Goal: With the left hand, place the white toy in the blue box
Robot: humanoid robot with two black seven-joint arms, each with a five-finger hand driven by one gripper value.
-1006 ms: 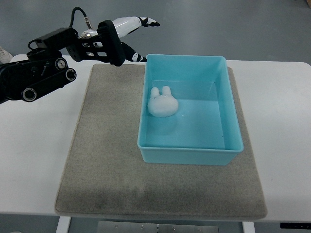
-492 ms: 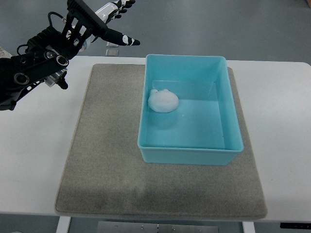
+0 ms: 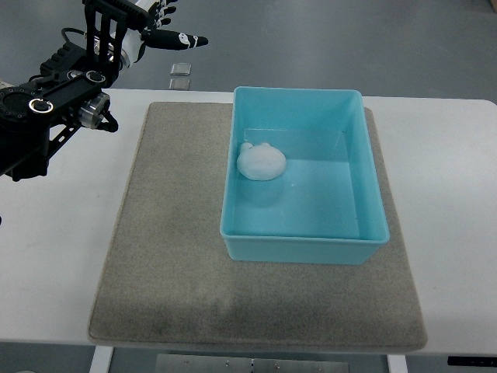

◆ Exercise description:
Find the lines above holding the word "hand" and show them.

◆ Task response:
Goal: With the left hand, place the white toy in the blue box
Robot: humanoid robot with two black seven-joint arms, each with a five-finger hand driven by one gripper value.

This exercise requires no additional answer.